Classroom ready for STEM Learning!

The Conference provided students with workspaces that introduced them to topics in STEM.

West Windsor, N.J.– Supporting the idea that it’s never too early to get involved in science, faculty and staff members from Mercer County Community College (MCCC) joined the Boys and Girls Club of Mercer County to host the 2018 Teen STEM Conference at the Mercer Conference Center. Approximately 150 students visited the campus to take part in the day-long conference on Nov. 8, which included a series of workshops, a resource hour and a panel presentation.

Mercer’s participating STEM faculty included Laura Blinderman (Biology), Lisa Shave (Medical Laboratory Technology), and Terry Voldase (Business and Technology). Lisa Bogdziewicz from the College’s Outreach, Recruitment and Admissions Department handled the resource table that provided information on academic majors, admissions, and financial aid. They were joined by a representative from Novo Nordisk in Princeton as well as a physics Ph.D. student from Princeton University for the panel presentation.

First on the agenda were two workshops developed and led by MCCC faculty. Shave ran the workshop entitled “The Diagnostics Detectives: Medical Laboratory Science,” while Voldase directed “Coding for Animations & Game Design.”

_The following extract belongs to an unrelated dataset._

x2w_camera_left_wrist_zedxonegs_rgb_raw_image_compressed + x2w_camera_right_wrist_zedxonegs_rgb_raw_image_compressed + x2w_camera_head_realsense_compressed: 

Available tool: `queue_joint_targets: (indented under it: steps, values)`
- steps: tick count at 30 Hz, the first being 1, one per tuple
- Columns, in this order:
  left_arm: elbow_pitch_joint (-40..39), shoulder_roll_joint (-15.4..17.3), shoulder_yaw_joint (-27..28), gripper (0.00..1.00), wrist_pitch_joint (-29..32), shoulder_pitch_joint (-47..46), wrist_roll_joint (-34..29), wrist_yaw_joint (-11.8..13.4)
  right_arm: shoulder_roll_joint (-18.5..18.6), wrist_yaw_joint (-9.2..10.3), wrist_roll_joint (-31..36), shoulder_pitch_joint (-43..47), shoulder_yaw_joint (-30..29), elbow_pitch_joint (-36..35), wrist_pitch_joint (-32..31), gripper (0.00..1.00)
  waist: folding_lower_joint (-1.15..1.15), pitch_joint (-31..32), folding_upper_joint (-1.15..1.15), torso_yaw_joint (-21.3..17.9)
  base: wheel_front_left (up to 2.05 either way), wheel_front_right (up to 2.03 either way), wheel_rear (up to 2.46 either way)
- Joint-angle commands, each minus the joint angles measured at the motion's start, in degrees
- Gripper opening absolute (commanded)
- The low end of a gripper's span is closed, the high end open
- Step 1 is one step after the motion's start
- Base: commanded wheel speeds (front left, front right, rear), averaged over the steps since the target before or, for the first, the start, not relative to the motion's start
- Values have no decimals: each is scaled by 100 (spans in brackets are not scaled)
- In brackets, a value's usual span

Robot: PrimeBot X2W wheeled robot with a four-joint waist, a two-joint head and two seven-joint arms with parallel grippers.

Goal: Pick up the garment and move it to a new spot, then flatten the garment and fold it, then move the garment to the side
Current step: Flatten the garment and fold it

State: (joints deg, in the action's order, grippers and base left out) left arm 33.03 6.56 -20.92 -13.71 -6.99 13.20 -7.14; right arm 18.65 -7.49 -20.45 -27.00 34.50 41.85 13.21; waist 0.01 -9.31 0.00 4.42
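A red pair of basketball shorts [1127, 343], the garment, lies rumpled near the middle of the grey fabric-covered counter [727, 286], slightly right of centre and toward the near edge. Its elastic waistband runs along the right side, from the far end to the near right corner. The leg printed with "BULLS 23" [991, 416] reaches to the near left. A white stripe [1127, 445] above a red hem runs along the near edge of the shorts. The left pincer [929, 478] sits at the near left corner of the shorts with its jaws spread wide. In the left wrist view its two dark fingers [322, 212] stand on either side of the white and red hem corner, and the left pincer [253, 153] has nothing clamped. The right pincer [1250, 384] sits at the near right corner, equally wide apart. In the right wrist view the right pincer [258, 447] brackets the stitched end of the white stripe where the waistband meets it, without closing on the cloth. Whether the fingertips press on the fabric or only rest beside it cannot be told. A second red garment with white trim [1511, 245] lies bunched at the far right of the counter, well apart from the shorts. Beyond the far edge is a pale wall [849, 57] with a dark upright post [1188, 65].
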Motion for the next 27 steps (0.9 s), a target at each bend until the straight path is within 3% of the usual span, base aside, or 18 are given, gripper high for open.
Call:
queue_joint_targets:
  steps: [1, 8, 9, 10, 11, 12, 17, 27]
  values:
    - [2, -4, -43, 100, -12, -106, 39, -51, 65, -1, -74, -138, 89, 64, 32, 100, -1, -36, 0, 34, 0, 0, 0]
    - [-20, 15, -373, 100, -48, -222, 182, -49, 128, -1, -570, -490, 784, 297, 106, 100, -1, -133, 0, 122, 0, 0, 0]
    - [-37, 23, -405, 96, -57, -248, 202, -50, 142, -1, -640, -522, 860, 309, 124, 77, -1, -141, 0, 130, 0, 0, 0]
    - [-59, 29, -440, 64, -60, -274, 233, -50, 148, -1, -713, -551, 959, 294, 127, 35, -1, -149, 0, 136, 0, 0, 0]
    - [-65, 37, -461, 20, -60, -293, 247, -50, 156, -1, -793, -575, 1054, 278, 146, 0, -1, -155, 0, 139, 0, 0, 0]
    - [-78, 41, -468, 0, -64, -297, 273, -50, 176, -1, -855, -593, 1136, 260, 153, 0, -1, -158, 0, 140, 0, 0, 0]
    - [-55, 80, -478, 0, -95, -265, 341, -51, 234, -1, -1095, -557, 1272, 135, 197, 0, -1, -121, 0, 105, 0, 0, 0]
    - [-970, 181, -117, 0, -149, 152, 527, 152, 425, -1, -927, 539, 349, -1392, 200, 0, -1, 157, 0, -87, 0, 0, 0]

Shave’s seminar introduced the teens to concepts such as phlebotomy, urinalysis, clinical hematology, immunohematology (blood banking), microbiology and chemistry. Students partook in hands-on demonstrations that explored how to use lab equipment and activities related to modeling cells of the body, observing microscopic bacteria, pipetting, and diagnosis within the discipline

Voldase then took the students through the basics of computer programming using Alice, a block-based programming environment developed at Carnegie Melon University. “Alice was created with students in mind,” Voldase said. “The program streamlines creating animation, building interactive narratives, and even programming simple games in as little as 30 minutes.”

Blinderman added that the students, who ranged in age between sixth and 11th graders, ended the day eager to ask Mercer’s faculty and staff questions. “The students asked about working in STEM fields, as well as broader topics like dealing with procrastination and deciding on a career path at a young age.”

For Blinderman, the event was a complete success and has her enthusiastically awaiting the program’s continuation in 2019. “The students showed such initiative and excitement to be involved in STEM. I am already looking forward to next year.”